Ara Katz [00:27:34]: No, I just – no, I just know every investor is like, I’m sure there’s a big strategy, and I don’t mean to – of course we’re incredibly strategic people. But we know what’s on the horizon. We know that the clinical trials and the end points that we’re looking at for, let’s just say our core product over the next year, take that as an example, fundamentally changes the way that this product currently is marketed because it will start to look at aspects of health and behaviors that happen, whether it’s antibiotics, after you drink alcohol, things that really expand what I guess in strategy language would be the addressable market, and we have our IBS trial at Harvard underway. And that’s just on this one product that we have that we sell today. And because I also know where our pipeline is headed – we’re really not staying in supplementation, that’s where we started, and we have a pediatric symbiotic that we’ll launch.

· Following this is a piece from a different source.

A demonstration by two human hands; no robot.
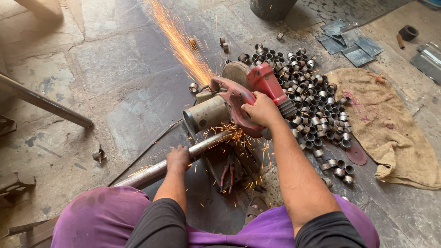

But outside of that – everything after that actually moves towards the other ecosystems of the body. And I think for that reason, it hasn’t felt, today, like because we know what our strategy is long-term, we have not gotten super bogged down with the exact – the single one-to-one competitors because I think we know the efficacy of the current product. We know that value that it’s kind of creating in people’s lives. We know the channels that we are marketing on really work and create an awesome, sustainable business that allows us to kind of move these really important fields of research forward. And because I think we know the approach that we’re taking in these various areas, conditions, obviously some things on the therapeutic side, some things on the probiotic side, I don’t want to say we don’t think about competition, but I do think that we – I think we have a healthy confidence in the product that we’ve created and developed and additionally what the roadmap is for that specific product that while we can’t talk about some of those things today, it’ll really fundamentally change the positioning of it in the future as probably being one of the best in the world categorically.
Kelly Kovack [00:29:37]: I find it really interesting because we kind of have gone through this period where people raised a ton of money, moved really fast, they were all looking for this unicorn status and how fast can I exit this business, and listen, you’ve built a number of businesses – it takes a long time to build a business. You cannot do it in three years. You can’t build a brand in three years. And I think what’s really interesting in the beauty space, some of the most interesting businesses now that are getting funded are brands that have been around 20, 25 years. Paula’s Choice just sold today for $2 billion. And I’m like, yes! Those – it takes a long time. And so I think that there’s – we’re starting to see brands and businesses like yours that have this long-term view, and it’s really refreshing and I think the consumer benefits. And in your case, I mean, the amount of research you’re doing is really exciting. And I would love to know some of the work you’re doing in Seed Labs, like you mentioned the honey bee probiotic and the coral reefs. What are some of the projects that you’re super excited about? I guess product – consumer product related.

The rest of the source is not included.